* [DIRECTIONS FOR THIS TASK]: In the data that follows, every line containing the word "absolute" should be returned.

[[ DATA SECTION open ]]

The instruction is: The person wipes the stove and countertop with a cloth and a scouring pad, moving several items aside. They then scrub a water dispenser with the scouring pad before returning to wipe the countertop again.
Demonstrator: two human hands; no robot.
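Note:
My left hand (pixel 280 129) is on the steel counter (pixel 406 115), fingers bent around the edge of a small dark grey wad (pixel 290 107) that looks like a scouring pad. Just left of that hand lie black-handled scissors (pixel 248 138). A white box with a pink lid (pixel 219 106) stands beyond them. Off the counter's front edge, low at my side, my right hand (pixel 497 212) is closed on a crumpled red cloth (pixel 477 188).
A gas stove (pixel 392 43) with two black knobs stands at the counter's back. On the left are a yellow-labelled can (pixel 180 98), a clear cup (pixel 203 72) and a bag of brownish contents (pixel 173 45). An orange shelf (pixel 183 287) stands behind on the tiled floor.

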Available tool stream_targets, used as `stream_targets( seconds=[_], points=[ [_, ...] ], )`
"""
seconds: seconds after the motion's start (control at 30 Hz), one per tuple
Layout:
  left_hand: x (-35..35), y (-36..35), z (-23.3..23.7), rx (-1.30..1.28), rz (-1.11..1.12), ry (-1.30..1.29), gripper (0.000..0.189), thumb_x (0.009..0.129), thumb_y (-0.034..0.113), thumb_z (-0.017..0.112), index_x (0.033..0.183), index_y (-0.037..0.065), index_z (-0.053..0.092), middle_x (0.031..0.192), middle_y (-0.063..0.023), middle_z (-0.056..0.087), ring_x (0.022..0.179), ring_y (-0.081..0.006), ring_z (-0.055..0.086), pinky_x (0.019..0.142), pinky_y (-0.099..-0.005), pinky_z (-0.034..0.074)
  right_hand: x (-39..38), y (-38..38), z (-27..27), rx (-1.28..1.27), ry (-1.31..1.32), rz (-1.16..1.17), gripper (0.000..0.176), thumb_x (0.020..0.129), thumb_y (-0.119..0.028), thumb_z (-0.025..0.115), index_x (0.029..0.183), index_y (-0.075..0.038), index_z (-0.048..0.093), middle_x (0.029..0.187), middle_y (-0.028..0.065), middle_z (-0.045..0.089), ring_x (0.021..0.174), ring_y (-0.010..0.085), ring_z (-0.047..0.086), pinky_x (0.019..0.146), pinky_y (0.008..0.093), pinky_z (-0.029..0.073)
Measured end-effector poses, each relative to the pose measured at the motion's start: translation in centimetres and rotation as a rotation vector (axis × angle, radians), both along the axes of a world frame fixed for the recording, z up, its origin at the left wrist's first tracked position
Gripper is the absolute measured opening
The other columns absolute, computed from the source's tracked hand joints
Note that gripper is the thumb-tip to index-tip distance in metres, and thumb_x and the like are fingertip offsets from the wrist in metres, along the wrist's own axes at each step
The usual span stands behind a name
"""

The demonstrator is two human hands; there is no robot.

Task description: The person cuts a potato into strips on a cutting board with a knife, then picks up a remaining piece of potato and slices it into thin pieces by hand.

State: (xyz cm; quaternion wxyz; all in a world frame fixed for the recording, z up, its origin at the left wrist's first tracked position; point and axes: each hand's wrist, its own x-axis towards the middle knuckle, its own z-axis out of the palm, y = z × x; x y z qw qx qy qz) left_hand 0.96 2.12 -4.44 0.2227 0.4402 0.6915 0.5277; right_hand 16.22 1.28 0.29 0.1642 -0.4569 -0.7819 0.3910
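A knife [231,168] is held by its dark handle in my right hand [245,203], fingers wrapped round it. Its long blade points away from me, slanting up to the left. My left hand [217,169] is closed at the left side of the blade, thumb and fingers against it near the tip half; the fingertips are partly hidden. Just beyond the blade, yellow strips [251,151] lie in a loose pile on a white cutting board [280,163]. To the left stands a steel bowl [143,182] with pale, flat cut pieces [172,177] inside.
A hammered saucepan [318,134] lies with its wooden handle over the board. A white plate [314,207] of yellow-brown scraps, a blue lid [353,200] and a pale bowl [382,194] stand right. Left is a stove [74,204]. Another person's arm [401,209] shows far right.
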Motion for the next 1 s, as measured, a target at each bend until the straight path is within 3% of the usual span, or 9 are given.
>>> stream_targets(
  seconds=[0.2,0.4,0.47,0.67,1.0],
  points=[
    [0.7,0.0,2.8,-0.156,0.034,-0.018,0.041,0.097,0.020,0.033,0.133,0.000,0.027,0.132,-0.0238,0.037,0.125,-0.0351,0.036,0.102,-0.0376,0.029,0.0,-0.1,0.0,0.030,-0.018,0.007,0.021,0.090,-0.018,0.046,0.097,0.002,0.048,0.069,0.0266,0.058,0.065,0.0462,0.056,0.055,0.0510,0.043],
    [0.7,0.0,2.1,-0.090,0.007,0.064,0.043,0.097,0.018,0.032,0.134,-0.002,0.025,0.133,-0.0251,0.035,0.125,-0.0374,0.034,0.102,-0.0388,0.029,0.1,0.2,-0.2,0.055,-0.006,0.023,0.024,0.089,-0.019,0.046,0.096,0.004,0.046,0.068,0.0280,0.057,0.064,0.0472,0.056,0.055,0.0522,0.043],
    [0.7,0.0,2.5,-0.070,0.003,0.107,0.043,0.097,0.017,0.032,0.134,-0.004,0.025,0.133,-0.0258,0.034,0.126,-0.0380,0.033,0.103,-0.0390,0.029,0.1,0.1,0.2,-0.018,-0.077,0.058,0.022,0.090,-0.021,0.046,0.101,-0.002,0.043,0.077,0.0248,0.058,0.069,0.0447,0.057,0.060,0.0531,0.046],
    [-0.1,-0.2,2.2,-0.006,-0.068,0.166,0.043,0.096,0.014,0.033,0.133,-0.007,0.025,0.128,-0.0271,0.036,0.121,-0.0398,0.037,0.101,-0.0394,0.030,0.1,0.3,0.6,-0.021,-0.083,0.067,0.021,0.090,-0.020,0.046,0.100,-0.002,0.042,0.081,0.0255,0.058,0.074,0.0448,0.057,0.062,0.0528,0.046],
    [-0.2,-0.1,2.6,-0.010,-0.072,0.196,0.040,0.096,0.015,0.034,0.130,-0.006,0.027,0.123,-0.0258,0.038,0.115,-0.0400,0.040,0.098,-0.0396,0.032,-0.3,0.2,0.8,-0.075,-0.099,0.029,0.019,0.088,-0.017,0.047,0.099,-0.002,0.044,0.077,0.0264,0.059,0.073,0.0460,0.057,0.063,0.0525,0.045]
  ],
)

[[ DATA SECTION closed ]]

* [SOLUTION TO THIS PROBLEM]:
Gripper is the absolute measured opening
The other columns absolute, computed from the source's tracked hand joints

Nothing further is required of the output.